WINDBER – Water company leaders say they will not oppose wind power development above supply wells, if the developer agrees to certain rules.
“I truly believe the windmills don’t pose a significant risk to the water supply, if managed correctly,” geologist James Casselberry told Windber Area Authority Wednesday.
Casselberry reviewed residents’ concerns and protection measures during a meeting in the authority office, 1409 Somerset Ave.
“There may be other reasons not to put windmills on that ridge, but not from a water supply standpoint,” Casselberry said.
Authority members informally assigned Casselberry to work with Solicitor James Cascio and Manager Dennis Mash to draw up conditions and guidelines for development in the water authority’s well recharge area.
Gamesa Energy USA, through a subsidiary, has proposed building 38 turbines along the Allegheny Ridge area, but only a handful affect the authority’s water supply area, Casselberry explained.
Using maps and charts, Casselberry gave authority members a crash course in the hydrogeology of the mountain, showing how water and snow falling near the ridgetop finds its way through a 500-foot-thick sandstone layer to the authority’s wells in the valley.
The sandstone is covered by impregnable shale, so surface water and groundwater have no effect on the well water, he said.
Water takes more than 50 years to reach the wells from the ridge, and is filtered along the way by stone, he added.
Other development could affect the wells: Large-scale construction or mining near the ridge top, or gas wells boring through the shale layer, Casselberry said.
Plans call for each well construction to disturb just more than 1 acre, with shallow digging.
“I don’t see that as a great risk,” Casselberry said.
Activist Joseph J. Cominsky questioned Casselberry’s findings. He believes Windber’s are more closely connected to mountain surface water, citing reduced stream levels and lake levels since the wells were drilled in the early 90s.
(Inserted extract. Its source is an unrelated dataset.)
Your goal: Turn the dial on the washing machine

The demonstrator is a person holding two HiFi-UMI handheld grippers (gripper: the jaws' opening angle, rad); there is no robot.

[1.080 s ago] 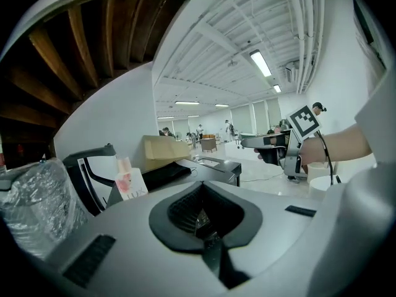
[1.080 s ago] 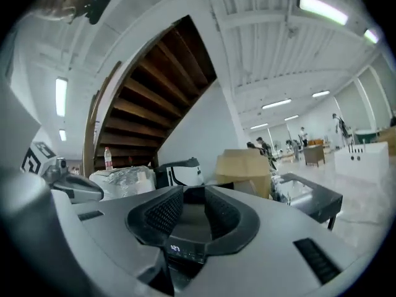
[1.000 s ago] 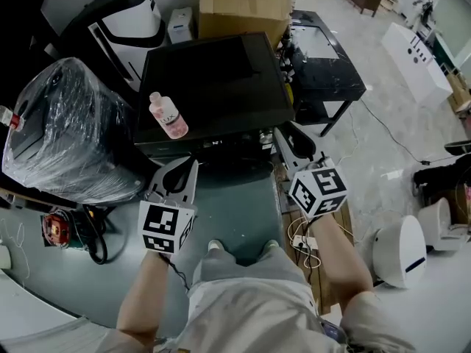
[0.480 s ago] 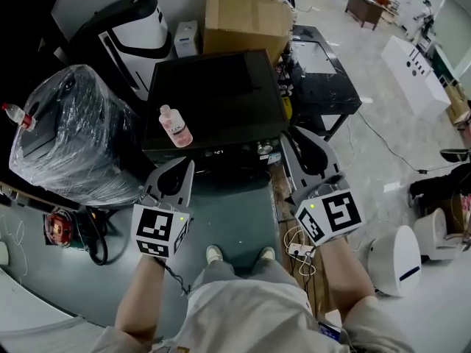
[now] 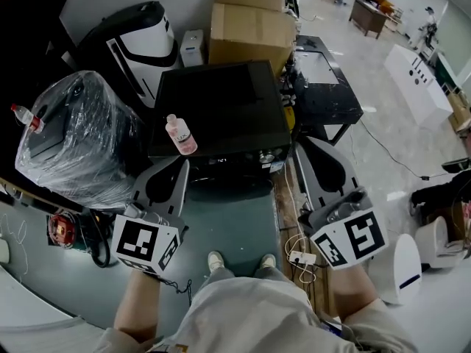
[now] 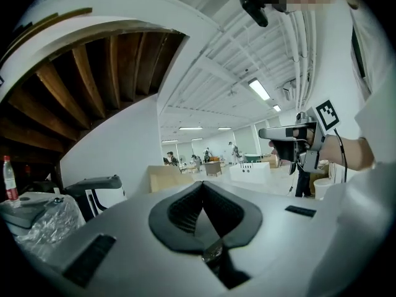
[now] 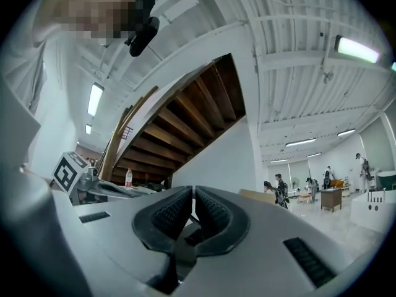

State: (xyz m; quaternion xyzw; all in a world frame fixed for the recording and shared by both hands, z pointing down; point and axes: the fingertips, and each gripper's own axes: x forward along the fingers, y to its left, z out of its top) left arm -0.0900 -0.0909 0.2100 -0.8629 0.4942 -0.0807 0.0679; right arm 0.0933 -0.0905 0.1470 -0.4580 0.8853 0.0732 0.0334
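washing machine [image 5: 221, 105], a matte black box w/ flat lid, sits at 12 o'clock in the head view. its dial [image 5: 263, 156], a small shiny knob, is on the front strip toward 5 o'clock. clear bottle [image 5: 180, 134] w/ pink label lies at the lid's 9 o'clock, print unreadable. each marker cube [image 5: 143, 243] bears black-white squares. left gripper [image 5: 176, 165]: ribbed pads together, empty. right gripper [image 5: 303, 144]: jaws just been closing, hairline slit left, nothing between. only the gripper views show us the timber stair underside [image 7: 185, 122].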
“I have my own thoughts about the recharge area,” Cominsky said. “I do believe surface water in the streams and groundwater affects the wells.”
Berwind Natural Resources Corp. has a contract requiring the authority to approve all development on Berwind-owned land in its watershed, Cascio explained. Windmills are on Berwind property.
“Our consent can’t be unreasonably withheld,” Cascio said, adding there can be conditions set.
The committee will have an outline of requirements ready for approval at the authority meeting on Wednesday.